Sunday Dinner

Sunday Dinner

Sunday dinner, the expression twirls around my mind with memories; mingled with fancy dresses that hid crinolines. Mary Jane’s and cuffed white nylon socks decorated our feet. After Sunday Mass, we returned home with jelly donuts and a thick Daily News. Later in the day, some of us watched football while the others played tag outdoors. Dinner was late afternoon. A wooden ironing board placed across two chairs provided additional seating when we had guests. The guests were family who traveled the 40 minutes from the Bronx to Long Island for roast beef and Yorkshire pudding.

More recently, Sunday dinner triggers thoughts of Tony Soprano and Sunday gravy. I have the Soprano’s cook book and have made many of the recipes. Some of you may recall my post, The Not Really Italian Bolognese Sauce.

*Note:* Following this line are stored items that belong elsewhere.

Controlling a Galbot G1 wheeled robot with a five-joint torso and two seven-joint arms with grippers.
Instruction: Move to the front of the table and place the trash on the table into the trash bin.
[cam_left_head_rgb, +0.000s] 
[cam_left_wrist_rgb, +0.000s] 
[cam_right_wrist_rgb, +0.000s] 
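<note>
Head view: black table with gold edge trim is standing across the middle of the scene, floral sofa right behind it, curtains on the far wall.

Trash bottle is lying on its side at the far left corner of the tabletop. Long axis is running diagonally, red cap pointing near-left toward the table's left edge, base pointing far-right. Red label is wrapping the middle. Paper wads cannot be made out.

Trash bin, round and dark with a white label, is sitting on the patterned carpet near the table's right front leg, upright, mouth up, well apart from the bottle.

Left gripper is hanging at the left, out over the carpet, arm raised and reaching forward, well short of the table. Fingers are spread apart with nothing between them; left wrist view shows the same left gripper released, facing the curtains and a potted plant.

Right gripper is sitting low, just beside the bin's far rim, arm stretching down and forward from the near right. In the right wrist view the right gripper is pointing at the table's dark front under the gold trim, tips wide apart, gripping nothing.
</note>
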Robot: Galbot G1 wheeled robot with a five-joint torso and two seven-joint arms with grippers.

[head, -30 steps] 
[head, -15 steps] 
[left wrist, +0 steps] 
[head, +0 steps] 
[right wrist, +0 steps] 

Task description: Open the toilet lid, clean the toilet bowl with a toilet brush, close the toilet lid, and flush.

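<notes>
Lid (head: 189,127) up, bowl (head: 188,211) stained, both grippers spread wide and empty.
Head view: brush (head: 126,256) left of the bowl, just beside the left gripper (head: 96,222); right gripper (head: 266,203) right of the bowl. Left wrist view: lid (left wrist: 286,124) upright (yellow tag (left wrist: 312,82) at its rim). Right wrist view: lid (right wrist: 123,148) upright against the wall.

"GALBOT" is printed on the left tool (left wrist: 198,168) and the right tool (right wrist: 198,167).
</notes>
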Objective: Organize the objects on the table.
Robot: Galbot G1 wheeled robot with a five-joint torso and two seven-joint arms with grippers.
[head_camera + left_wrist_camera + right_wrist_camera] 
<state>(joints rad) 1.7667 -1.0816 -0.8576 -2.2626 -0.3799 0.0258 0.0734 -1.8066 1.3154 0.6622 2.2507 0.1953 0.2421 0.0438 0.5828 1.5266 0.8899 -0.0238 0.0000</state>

The new movie, The Many Saints of Newark will be released this October. The young Tony Soprano is played by Michael Gandolfini, James Gandolfini son. Michael is twenty-two years old and I’m looking forward to the movie. David Chase lamented when interviewed on CBS Sunday that people are not tired of this story!

This Sunday I made Ziti al Forno (Baked Ziti with Little Meatballs). Vegetable Lasagna and Caesar Salad. Unfortunately, I forgot to take pictures of the guests seated around the table enjoying the food. We had a great time.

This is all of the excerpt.